タイムカプセルの一ヶ月【リヴァイ/進撃の巨人/現パロ】
第2章 2
居酒屋パラディ
木造の建物に、紺色の暖簾。
ついこの間新しくオープンしたばかりの店なのに、木の温もりやぼんやりと灯る提灯がどこか懐かしさを感じさせる。
側に寄ると煮物だろうか?暖かい和食のいい匂いがする。
外の看板には手書き風の書体でメニューが書かれていた。
「ほら、帆立の塩麹バター蒸し、漁師のこだわり鯛飯…あ、見て!馬肉のユッケだって!そそるメニューばっかじゃない!?」
はしゃいで振り返れば明後日の方向を見たリヴァイの姿が目に入る。
迷惑だったかな…?
不安に駆られて声をかける。
「リヴァイ?」
「ん?ああ。悪くねえな」
口の端をニヤリ、と吊り上げる笑い方。
あ、この笑い方は結構気に入っている証拠だ。
胸を撫で下ろす。
「んじゃあ決まりね。
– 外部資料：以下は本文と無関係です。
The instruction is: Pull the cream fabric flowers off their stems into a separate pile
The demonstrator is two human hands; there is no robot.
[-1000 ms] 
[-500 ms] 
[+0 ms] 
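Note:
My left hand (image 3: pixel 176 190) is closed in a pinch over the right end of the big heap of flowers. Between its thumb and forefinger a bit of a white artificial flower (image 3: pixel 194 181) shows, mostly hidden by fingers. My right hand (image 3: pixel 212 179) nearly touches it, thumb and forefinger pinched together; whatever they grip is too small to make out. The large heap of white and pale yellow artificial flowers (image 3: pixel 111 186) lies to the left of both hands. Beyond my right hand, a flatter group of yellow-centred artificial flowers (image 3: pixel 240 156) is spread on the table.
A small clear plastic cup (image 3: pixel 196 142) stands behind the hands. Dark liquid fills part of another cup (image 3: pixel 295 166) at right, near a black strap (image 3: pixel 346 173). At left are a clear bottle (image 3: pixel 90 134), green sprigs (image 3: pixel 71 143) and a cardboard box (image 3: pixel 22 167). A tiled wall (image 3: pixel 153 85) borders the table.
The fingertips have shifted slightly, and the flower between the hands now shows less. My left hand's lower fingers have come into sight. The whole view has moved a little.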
はいろ」
暖簾をくぐると活気の良い出迎えの声と「何名様ですかあー?」という甲高い女性店員の声が同時に響く。
「2人です」
とピースを作って伝えると、横並びのカウンターの席へ案内された。
とりあえずビールを2つ注文する。
グラスごと冷えた中ジョッキが、色鮮やかに茹でられた枝豆と一緒に一瞬で出てきた。
「じゃあ、再会に乾杯」
「ああ」
ガツンとグラスが交わる。
ビールをちびちびと喉に流し込みながら、隣のリヴァイをチラと盗み見た。
トレンチコートとスーツのジャケットを脱いだリヴァイは、かなりガタイの良さが目立つ。
薄いブルーのシャツの上からでも鍛え上げられた筋肉がわかるほどだ。
「…何かスポーツでもやってるの?」
「あ?」
「いや、筋肉すごいよね」
「…触るんじゃねえぞ」
「触らないよ!」
昔、リヴァイは運動神経が抜群だったことを思い出す。
体育はいつもお手本をやっていたし、部活なんかでも助っ人に呼ばれてばかりだったと思う。
そんなリヴァイを遠くから見ては友達とキャッキャとはしゃいでいたっけ。
(そのときのことを話そうか…)
一瞬、考えがよぎる。
「リヴァイに片思いしてたんだよ」
なんて言ってみたら、どんな顔をするだろうか。
いや、やめておこう。
結婚適齢期の30歳。
軽はずみな発言は必要以上に自分を傷つけることになりそうだ。
結婚を焦った女からモーションをかけられたと思ったら、いくらリヴァイでもビビってしたうだろう。